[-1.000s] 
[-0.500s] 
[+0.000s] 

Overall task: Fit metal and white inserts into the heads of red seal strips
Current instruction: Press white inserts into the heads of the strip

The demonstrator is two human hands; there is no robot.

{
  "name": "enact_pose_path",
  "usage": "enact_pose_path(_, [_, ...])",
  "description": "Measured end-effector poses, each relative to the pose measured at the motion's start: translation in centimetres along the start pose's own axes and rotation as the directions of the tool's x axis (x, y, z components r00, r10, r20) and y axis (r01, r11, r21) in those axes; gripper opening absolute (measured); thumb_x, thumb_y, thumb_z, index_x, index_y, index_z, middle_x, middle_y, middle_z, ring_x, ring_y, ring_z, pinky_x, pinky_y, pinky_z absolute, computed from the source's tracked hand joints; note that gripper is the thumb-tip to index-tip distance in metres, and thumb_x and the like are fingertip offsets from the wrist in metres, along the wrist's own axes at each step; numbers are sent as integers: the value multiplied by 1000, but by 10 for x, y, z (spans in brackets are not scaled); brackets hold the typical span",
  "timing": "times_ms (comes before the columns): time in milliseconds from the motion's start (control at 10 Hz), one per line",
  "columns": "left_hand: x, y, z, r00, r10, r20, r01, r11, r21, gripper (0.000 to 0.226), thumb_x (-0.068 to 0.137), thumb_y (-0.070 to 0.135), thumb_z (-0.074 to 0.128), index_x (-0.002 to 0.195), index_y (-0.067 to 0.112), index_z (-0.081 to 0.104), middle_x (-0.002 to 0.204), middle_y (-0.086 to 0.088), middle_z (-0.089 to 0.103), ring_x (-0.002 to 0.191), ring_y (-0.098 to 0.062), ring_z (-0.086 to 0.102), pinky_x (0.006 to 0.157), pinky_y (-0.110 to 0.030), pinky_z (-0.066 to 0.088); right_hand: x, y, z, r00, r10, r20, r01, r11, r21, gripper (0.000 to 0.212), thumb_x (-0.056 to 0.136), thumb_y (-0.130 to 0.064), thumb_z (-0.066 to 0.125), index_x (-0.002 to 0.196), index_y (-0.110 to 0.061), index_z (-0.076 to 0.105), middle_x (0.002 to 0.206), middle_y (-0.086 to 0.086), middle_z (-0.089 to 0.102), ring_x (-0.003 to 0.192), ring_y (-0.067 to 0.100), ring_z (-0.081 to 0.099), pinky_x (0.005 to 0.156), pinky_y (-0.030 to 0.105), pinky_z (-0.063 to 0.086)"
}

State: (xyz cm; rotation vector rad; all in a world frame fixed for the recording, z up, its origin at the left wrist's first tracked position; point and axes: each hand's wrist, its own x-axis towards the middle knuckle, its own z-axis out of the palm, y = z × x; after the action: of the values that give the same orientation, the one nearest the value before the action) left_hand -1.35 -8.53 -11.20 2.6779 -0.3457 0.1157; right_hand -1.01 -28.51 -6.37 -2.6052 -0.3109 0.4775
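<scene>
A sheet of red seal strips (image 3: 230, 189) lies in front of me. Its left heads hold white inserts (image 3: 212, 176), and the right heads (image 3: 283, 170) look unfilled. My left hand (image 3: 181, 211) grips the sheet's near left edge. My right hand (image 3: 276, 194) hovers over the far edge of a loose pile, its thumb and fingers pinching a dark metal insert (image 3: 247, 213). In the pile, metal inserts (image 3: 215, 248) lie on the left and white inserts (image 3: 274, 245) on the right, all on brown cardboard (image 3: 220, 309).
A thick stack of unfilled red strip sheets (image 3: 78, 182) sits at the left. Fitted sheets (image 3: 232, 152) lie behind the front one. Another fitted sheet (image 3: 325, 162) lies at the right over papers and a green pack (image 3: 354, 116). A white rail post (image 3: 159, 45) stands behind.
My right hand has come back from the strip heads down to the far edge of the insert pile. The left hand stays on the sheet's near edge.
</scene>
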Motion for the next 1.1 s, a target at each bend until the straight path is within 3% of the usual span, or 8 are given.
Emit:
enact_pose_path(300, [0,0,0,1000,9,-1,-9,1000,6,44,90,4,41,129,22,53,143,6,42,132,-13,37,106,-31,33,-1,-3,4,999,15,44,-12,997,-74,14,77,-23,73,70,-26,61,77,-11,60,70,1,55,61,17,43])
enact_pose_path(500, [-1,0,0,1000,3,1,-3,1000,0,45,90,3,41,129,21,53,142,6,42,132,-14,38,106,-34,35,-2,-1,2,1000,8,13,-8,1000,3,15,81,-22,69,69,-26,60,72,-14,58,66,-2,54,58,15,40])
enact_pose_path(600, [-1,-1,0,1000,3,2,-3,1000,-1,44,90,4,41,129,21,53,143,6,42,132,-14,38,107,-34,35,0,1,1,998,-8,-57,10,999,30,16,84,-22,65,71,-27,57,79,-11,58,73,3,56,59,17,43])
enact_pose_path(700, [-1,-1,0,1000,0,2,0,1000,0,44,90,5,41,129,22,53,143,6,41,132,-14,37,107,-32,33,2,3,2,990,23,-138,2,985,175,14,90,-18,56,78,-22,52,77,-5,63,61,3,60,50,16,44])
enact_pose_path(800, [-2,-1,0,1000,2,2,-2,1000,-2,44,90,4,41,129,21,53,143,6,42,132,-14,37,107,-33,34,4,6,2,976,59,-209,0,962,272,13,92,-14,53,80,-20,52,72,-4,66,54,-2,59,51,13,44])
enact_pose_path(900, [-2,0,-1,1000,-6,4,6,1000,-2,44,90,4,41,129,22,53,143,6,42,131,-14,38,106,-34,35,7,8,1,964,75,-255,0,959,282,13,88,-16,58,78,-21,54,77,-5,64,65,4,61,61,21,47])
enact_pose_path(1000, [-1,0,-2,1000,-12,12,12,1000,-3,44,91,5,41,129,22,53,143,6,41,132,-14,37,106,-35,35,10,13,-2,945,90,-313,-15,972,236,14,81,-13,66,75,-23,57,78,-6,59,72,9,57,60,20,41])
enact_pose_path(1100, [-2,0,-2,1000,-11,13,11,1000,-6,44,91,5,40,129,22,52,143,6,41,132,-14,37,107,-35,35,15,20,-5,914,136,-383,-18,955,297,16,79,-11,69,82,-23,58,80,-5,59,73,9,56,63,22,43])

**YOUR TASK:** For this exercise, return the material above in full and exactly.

**THE COMPLETED TASK:**
[-1.000s] 
[-0.500s] 
[+0.000s] 

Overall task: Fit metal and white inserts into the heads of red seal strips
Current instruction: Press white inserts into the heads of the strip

The demonstrator is two human hands; there is no robot.

{
  "name": "enact_pose_path",
  "usage": "enact_pose_path(_, [_, ...])",
  "description": "Measured end-effector poses, each relative to the pose measured at the motion's start: translation in centimetres along the start pose's own axes and rotation as the directions of the tool's x axis (x, y, z components r00, r10, r20) and y axis (r01, r11, r21) in those axes; gripper opening absolute (measured); thumb_x, thumb_y, thumb_z, index_x, index_y, index_z, middle_x, middle_y, middle_z, ring_x, ring_y, ring_z, pinky_x, pinky_y, pinky_z absolute, computed from the source's tracked hand joints; note that gripper is the thumb-tip to index-tip distance in metres, and thumb_x and the like are fingertip offsets from the wrist in metres, along the wrist's own axes at each step; numbers are sent as integers: the value multiplied by 1000, but by 10 for x, y, z (spans in brackets are not scaled); brackets hold the typical span",
  "timing": "times_ms (comes before the columns): time in milliseconds from the motion's start (control at 10 Hz), one per line",
  "columns": "left_hand: x, y, z, r00, r10, r20, r01, r11, r21, gripper (0.000 to 0.226), thumb_x (-0.068 to 0.137), thumb_y (-0.070 to 0.135), thumb_z (-0.074 to 0.128), index_x (-0.002 to 0.195), index_y (-0.067 to 0.112), index_z (-0.081 to 0.104), middle_x (-0.002 to 0.204), middle_y (-0.086 to 0.088), middle_z (-0.089 to 0.103), ring_x (-0.002 to 0.191), ring_y (-0.098 to 0.062), ring_z (-0.086 to 0.102), pinky_x (0.006 to 0.157), pinky_y (-0.110 to 0.030), pinky_z (-0.066 to 0.088); right_hand: x, y, z, r00, r10, r20, r01, r11, r21, gripper (0.000 to 0.212), thumb_x (-0.056 to 0.136), thumb_y (-0.130 to 0.064), thumb_z (-0.066 to 0.125), index_x (-0.002 to 0.196), index_y (-0.110 to 0.061), index_z (-0.076 to 0.105), middle_x (0.002 to 0.206), middle_y (-0.086 to 0.086), middle_z (-0.089 to 0.102), ring_x (-0.003 to 0.192), ring_y (-0.067 to 0.100), ring_z (-0.081 to 0.099), pinky_x (0.005 to 0.156), pinky_y (-0.030 to 0.105), pinky_z (-0.063 to 0.086)"
}

State: (xyz cm; rotation vector rad; all in a world frame fixed for the recording, z up, its origin at the left wrist's first tracked position; point and axes: each hand's wrist, its own x-axis towards the middle knuckle, its own z-axis out of the palm, y = z × x; after the action: of the values that give the same orientation, the one nearest the value before the action) left_hand -1.35 -8.53 -11.20 2.6779 -0.3457 0.1157; right_hand -1.01 -28.51 -6.37 -2.6052 -0.3109 0.4775
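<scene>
A sheet of red seal strips (image 3: 230, 189) lies in front of me. Its left heads hold white inserts (image 3: 212, 176), and the right heads (image 3: 283, 170) look unfilled. My left hand (image 3: 181, 211) grips the sheet's near left edge. My right hand (image 3: 276, 194) hovers over the far edge of a loose pile, its thumb and fingers pinching a dark metal insert (image 3: 247, 213). In the pile, metal inserts (image 3: 215, 248) lie on the left and white inserts (image 3: 274, 245) on the right, all on brown cardboard (image 3: 220, 309).
A thick stack of unfilled red strip sheets (image 3: 78, 182) sits at the left. Fitted sheets (image 3: 232, 152) lie behind the front one. Another fitted sheet (image 3: 325, 162) lies at the right over papers and a green pack (image 3: 354, 116). A white rail post (image 3: 159, 45) stands behind.
My right hand has come back from the strip heads down to the far edge of the insert pile. The left hand stays on the sheet's near edge.
</scene>
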Motion for the next 1.1 s, a target at each bend until the straight path is within 3% of the usual span, or 8 are given.
Emit:
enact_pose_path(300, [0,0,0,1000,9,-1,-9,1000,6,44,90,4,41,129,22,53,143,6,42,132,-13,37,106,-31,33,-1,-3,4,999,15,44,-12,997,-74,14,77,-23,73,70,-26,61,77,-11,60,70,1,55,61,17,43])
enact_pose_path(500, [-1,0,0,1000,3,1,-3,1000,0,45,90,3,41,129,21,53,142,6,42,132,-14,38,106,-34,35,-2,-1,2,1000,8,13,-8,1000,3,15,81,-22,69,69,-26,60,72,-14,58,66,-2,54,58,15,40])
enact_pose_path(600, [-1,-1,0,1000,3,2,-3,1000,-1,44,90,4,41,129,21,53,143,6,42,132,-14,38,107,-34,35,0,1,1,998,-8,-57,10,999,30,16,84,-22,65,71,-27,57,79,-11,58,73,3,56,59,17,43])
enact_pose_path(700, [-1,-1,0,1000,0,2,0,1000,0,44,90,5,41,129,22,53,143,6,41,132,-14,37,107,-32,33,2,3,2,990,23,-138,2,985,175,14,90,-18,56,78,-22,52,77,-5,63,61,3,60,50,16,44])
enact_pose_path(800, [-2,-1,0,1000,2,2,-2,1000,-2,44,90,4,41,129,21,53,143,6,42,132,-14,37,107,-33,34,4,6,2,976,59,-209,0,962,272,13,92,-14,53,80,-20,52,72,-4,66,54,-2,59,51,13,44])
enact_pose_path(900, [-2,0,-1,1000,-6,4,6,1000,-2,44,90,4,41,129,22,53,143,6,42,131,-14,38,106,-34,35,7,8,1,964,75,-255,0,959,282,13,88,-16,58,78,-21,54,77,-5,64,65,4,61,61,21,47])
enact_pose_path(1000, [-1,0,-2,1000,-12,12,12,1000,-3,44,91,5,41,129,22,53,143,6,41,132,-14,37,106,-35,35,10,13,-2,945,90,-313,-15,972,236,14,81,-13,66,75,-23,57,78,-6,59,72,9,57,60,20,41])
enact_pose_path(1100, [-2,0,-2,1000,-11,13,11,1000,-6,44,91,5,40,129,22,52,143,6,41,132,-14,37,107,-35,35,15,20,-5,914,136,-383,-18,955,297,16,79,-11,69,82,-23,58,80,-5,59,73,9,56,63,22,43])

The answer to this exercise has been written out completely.